Tests of specific migration of gallates were carried out according to the European Standard EN 13130. The release of gallates from the polymers was studied in a model solution of ethanol at the temperature of 25 °C. Samples of extruded strips with a thickness of 1.6–1.8 mm and an area of 1 cm2 were immersed completely in 10 ml of ethanol and incubated at 25 °C for 14 days. Volumes of 2 mL of ethanol model solutions in contact with the polyester containing gallates were taken after 2, 4, 7, 9, 11, and 14 days of incubation in order to follow the release of the additive in time. The solutions were scanned from 190 to 1100 nm in a UV spectrophotometer (Evolution 220, Thermo Fisher Scientific, Waltham, MA, USA). Ethanol was used as a blank.

2.4.2. Scanning Electron Microscopy (SEM)

Based on the images obtained from the scanning electron microscope (SEM) LEO 1530 (Carl Zeiss AG, Germany), the morphology of the samples was evaluated. The test samples were prepared as follows: samples were fractured in liquid nitrogen and sputtered with carbon. Magnification was 1000×.

2.4.3. Differential Scanning Calorimetry (DSC)
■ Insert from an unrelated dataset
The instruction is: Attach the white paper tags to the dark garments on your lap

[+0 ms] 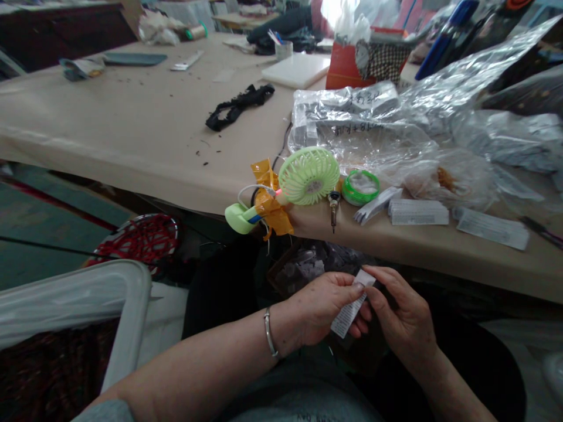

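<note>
Between my two hands, over my lap, is a small white printed label (pixel 347 319). My left hand (pixel 325 305) pinches it with the thumb on top and fingers curled beneath. The thumb and forefinger of my right hand (pixel 400 310) close on the label's upper end. On the table edge just above lie a stack of white printed labels (pixel 417 212), another batch of labels (pixel 491 227) and a folded bundle of white strips (pixel 377 205). A soldering-iron-like tool (pixel 333 212) with a pointed metal tip juts over the edge beside a green round container (pixel 360 187).
A green handheld fan (pixel 309 176) is fixed to the table edge with orange tape (pixel 275 214). Clear plastic bags (pixel 352 129) cover the right side. A black fabric strip (pixel 240 106) lies farther back. A white bin (pixel 136 293) stands at my left, with a box of scraps (pixel 303 264) below the table.
</note>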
The temperature ranges of the samples’ phase changes were determined using the Mettler Toledo DSC analyser (TA 2920; TA Instruments, Greifensee, Switzerland). The samples of polymers (5–6 mg, placed in 100 μL-volume open aluminium crucibles) were heated from 0 to 200 °C at a rate of 20 °C/min under an argon atmosphere. After 10 min at 200 °C, the samples were cooled to 0 °C. Then, the gas was switched from argon to air (flow rate 50 mL/min), and the samples were heated to 350 °C. The following parameters were tested: glass transition temperature (Tg), crystallization temperature (Tcc), melting temperature of the crystalline phase (Tm), and oxidation temperature (To). The heat (ΔH) accompanying the phase changes was also determined.
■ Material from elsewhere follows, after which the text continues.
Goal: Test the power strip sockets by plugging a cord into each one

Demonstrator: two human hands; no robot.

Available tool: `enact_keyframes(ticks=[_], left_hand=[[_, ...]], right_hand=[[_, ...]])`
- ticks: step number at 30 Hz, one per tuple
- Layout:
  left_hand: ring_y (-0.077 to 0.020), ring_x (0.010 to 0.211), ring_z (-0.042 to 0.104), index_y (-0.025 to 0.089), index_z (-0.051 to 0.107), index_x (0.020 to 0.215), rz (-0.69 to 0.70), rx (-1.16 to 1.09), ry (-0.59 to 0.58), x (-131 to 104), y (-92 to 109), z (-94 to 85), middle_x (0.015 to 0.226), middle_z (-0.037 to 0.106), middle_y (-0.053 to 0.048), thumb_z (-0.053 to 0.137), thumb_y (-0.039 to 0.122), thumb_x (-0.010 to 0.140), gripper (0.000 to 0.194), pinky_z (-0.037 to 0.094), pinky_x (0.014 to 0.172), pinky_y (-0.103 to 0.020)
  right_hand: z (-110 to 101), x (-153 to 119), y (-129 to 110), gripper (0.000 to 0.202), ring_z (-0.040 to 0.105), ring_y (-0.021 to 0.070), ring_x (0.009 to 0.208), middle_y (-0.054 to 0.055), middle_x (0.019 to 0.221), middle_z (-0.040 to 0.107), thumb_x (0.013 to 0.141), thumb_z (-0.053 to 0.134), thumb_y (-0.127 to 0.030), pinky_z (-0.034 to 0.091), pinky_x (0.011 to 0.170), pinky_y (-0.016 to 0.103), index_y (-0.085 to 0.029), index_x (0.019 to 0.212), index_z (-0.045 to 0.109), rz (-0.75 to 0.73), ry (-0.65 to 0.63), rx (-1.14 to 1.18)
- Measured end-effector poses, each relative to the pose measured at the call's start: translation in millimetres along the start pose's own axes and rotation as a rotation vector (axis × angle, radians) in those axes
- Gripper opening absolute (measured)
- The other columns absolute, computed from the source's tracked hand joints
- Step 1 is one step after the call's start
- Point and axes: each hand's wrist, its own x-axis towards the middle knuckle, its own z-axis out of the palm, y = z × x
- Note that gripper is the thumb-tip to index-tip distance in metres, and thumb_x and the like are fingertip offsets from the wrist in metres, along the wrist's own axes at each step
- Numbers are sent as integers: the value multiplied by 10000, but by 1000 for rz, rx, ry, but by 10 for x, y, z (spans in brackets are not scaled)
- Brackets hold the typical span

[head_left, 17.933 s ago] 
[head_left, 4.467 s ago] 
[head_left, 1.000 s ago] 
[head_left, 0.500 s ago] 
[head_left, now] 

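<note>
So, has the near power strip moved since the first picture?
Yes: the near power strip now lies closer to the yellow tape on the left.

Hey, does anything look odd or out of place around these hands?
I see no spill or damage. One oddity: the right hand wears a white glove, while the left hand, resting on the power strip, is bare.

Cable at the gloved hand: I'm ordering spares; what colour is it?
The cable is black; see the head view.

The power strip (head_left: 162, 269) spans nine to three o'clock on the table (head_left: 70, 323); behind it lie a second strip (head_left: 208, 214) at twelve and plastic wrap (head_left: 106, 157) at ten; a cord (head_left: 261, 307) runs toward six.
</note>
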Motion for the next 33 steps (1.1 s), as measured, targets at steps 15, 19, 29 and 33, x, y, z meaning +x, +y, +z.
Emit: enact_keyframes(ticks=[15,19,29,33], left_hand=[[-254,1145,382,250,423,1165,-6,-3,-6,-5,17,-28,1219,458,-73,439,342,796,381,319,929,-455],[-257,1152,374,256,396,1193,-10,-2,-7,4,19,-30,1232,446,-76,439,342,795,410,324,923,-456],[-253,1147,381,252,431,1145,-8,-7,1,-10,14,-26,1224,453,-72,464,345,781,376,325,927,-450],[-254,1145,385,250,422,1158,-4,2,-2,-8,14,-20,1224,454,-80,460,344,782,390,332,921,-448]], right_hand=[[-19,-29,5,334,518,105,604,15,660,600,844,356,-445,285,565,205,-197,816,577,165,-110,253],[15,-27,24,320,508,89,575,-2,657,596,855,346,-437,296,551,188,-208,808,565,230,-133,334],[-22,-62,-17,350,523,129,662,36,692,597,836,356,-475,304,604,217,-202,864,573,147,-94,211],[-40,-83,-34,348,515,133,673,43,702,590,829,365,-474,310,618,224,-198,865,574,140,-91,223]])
2.4.4. Wide-Angle X-ray Diffraction (WAXD)

An X-ray diffractometer, Bruker model D2 Phaser (Billerica, MA, United States), equipped with a Lynxeye detector, was used to analyze the crystal structure. The tests were performed in the 2θ angle range of 2–40° with steps of 0.02°.

2.4.5. Mechanical properties

Polymers’ mechanical properties were analyzed using a Zwick Roell Z005 test machine (manufacturer Zwick Roell, Germany) before and after ageing. To determine the mechanical properties, six test samples were cut out from extruded trips with a thickness of 1.6–1.8 mm and length of 150 mm. The measurement conditions were: a preload of 0.1 N and a test speed of 50 mm/min. The parameters tensile strength (MPa) and elongation at break (%) (Eb) were determined.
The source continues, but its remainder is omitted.